BRIEF: Starting at the first line and ending at the last, output the data exactly.
○ ○ ○ ○
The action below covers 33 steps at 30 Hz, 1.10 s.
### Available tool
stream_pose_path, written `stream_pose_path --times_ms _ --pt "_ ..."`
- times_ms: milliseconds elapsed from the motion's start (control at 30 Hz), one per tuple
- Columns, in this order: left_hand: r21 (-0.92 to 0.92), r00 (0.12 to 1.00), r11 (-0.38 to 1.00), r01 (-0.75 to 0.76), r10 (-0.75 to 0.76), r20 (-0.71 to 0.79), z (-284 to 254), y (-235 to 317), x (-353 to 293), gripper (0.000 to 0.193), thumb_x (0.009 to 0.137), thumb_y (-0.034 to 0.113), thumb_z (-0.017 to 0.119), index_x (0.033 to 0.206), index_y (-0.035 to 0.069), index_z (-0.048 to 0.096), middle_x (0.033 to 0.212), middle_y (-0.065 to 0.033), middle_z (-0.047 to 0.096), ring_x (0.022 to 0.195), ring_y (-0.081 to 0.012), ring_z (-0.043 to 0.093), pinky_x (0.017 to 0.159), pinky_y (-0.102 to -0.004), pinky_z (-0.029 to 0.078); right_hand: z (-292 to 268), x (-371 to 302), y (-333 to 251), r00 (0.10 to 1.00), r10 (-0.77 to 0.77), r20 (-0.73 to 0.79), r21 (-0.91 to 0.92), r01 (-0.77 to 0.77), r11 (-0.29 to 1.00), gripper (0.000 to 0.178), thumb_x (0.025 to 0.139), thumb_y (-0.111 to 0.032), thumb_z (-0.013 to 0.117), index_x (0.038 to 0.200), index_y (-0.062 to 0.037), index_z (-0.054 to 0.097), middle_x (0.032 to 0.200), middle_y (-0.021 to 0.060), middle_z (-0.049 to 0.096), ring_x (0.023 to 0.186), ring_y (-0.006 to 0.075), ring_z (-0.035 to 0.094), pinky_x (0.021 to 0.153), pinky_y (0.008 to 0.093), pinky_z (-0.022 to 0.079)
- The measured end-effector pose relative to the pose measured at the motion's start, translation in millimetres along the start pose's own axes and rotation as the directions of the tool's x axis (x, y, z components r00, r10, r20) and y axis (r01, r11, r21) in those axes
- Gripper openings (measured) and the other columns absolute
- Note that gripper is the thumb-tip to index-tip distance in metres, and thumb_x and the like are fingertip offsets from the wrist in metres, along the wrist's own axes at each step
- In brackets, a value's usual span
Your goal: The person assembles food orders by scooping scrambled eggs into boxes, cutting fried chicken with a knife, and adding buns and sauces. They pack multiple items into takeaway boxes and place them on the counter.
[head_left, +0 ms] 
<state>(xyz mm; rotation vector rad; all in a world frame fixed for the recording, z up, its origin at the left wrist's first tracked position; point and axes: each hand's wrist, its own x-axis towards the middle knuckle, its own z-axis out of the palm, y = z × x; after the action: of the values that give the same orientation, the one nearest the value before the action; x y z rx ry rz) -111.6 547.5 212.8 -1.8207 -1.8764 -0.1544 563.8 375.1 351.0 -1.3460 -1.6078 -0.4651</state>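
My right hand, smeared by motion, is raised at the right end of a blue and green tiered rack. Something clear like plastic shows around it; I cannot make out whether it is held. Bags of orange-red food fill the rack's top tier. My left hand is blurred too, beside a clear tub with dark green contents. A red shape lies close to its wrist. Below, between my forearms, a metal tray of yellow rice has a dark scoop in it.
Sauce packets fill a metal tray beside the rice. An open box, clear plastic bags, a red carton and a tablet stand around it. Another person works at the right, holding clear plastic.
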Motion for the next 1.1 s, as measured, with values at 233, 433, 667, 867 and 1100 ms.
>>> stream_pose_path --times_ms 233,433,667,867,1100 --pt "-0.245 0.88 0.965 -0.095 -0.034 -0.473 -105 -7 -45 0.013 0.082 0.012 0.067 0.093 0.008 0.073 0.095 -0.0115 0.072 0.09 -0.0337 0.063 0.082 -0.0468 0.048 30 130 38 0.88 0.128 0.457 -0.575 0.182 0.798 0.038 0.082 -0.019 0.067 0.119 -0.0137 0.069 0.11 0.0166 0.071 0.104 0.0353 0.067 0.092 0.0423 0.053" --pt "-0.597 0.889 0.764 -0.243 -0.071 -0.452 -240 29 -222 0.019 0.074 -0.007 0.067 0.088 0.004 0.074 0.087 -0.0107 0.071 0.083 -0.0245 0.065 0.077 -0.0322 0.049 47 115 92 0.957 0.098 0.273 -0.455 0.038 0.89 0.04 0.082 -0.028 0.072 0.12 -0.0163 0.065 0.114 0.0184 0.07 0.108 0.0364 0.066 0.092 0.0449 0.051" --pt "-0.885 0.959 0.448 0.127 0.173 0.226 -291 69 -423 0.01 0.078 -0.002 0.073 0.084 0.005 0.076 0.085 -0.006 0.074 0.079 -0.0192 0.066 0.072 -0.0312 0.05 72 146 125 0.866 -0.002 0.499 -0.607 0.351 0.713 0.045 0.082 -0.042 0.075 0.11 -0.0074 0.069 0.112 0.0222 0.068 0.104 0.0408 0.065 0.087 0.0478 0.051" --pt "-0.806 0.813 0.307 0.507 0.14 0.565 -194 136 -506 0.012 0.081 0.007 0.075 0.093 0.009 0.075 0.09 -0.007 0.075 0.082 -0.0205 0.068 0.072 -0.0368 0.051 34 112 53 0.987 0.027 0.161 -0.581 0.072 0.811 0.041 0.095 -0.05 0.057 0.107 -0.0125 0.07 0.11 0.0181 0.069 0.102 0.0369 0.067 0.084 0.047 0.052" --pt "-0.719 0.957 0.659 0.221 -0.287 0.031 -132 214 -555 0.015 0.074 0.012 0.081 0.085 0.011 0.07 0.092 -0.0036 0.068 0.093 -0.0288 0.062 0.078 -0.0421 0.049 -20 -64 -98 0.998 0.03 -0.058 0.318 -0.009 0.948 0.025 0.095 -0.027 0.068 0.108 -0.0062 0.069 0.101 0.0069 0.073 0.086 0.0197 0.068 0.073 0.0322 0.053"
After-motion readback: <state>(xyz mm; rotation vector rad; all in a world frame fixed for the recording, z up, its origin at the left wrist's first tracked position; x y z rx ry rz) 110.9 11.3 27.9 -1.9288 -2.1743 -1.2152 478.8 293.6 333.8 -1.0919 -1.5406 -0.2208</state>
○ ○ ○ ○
REPLY:
The action below covers 33 steps at 30 Hz, 1.10 s.
### Available tool
stream_pose_path, written `stream_pose_path --times_ms _ --pt "_ ..."`
- times_ms: milliseconds elapsed from the motion's start (control at 30 Hz), one per tuple
- Columns, in this order: left_hand: r21 (-0.92 to 0.92), r00 (0.12 to 1.00), r11 (-0.38 to 1.00), r01 (-0.75 to 0.76), r10 (-0.75 to 0.76), r20 (-0.71 to 0.79), z (-284 to 254), y (-235 to 317), x (-353 to 293), gripper (0.000 to 0.193), thumb_x (0.009 to 0.137), thumb_y (-0.034 to 0.113), thumb_z (-0.017 to 0.119), index_x (0.033 to 0.206), index_y (-0.035 to 0.069), index_z (-0.048 to 0.096), middle_x (0.033 to 0.212), middle_y (-0.065 to 0.033), middle_z (-0.047 to 0.096), ring_x (0.022 to 0.195), ring_y (-0.081 to 0.012), ring_z (-0.043 to 0.093), pinky_x (0.017 to 0.159), pinky_y (-0.102 to -0.004), pinky_z (-0.029 to 0.078); right_hand: z (-292 to 268), x (-371 to 302), y (-333 to 251), r00 (0.10 to 1.00), r10 (-0.77 to 0.77), r20 (-0.73 to 0.79), r21 (-0.91 to 0.92), r01 (-0.77 to 0.77), r11 (-0.29 to 1.00), gripper (0.000 to 0.178), thumb_x (0.025 to 0.139), thumb_y (-0.111 to 0.032), thumb_z (-0.013 to 0.117), index_x (0.038 to 0.200), index_y (-0.062 to 0.037), index_z (-0.054 to 0.097), middle_x (0.032 to 0.200), middle_y (-0.021 to 0.060), middle_z (-0.049 to 0.096), ring_x (0.023 to 0.186), ring_y (-0.006 to 0.075), ring_z (-0.035 to 0.094), pinky_x (0.021 to 0.153), pinky_y (0.008 to 0.093), pinky_z (-0.022 to 0.079)
- The measured end-effector pose relative to the pose measured at the motion's start, translation in millimetres along the start pose's own axes and rotation as the directions of the tool's x axis (x, y, z components r00, r10, r20) and y axis (r01, r11, r21) in those axes
- Gripper openings (measured) and the other columns absolute
- Note that gripper is the thumb-tip to index-tip distance in metres, and thumb_x and the like are fingertip offsets from the wrist in metres, along the wrist's own axes at each step
- In brackets, a value's usual span
Your goal: The person assembles food orders by scooping scrambled eggs into boxes, cutting fried chicken with a knife, and adding buns and sauces. They pack multiple items into takeaway boxes and place them on the counter.
[head_left, +0 ms] 
<state>(xyz mm; rotation vector rad; all in a world frame fixed for the recording, z up, its origin at the left wrist's first tracked position; point and axes: each hand's wrist, its own x-axis towards the middle knuckle, its own z-axis out of the palm, y = z × x; after the action: of the values that give the same orientation, the one nearest the value before the action; x y z rx ry rz) -111.6 547.5 212.8 -1.8207 -1.8764 -0.1544 563.8 375.1 351.0 -1.3460 -1.6078 -0.4651</state>
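My right hand, smeared by motion, is raised at the right end of a blue and green tiered rack. Something clear like plastic shows around it; I cannot make out whether it is held. Bags of orange-red food fill the rack's top tier. My left hand is blurred too, beside a clear tub with dark green contents. A red shape lies close to its wrist. Below, between my forearms, a metal tray of yellow rice has a dark scoop in it.
Sauce packets fill a metal tray beside the rice. An open box, clear plastic bags, a red carton and a tablet stand around it. Another person works at the right, holding clear plastic.
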Motion for the next 1.1 s, as measured, with values at 233, 433, 667, 867 and 1100 ms.
>>> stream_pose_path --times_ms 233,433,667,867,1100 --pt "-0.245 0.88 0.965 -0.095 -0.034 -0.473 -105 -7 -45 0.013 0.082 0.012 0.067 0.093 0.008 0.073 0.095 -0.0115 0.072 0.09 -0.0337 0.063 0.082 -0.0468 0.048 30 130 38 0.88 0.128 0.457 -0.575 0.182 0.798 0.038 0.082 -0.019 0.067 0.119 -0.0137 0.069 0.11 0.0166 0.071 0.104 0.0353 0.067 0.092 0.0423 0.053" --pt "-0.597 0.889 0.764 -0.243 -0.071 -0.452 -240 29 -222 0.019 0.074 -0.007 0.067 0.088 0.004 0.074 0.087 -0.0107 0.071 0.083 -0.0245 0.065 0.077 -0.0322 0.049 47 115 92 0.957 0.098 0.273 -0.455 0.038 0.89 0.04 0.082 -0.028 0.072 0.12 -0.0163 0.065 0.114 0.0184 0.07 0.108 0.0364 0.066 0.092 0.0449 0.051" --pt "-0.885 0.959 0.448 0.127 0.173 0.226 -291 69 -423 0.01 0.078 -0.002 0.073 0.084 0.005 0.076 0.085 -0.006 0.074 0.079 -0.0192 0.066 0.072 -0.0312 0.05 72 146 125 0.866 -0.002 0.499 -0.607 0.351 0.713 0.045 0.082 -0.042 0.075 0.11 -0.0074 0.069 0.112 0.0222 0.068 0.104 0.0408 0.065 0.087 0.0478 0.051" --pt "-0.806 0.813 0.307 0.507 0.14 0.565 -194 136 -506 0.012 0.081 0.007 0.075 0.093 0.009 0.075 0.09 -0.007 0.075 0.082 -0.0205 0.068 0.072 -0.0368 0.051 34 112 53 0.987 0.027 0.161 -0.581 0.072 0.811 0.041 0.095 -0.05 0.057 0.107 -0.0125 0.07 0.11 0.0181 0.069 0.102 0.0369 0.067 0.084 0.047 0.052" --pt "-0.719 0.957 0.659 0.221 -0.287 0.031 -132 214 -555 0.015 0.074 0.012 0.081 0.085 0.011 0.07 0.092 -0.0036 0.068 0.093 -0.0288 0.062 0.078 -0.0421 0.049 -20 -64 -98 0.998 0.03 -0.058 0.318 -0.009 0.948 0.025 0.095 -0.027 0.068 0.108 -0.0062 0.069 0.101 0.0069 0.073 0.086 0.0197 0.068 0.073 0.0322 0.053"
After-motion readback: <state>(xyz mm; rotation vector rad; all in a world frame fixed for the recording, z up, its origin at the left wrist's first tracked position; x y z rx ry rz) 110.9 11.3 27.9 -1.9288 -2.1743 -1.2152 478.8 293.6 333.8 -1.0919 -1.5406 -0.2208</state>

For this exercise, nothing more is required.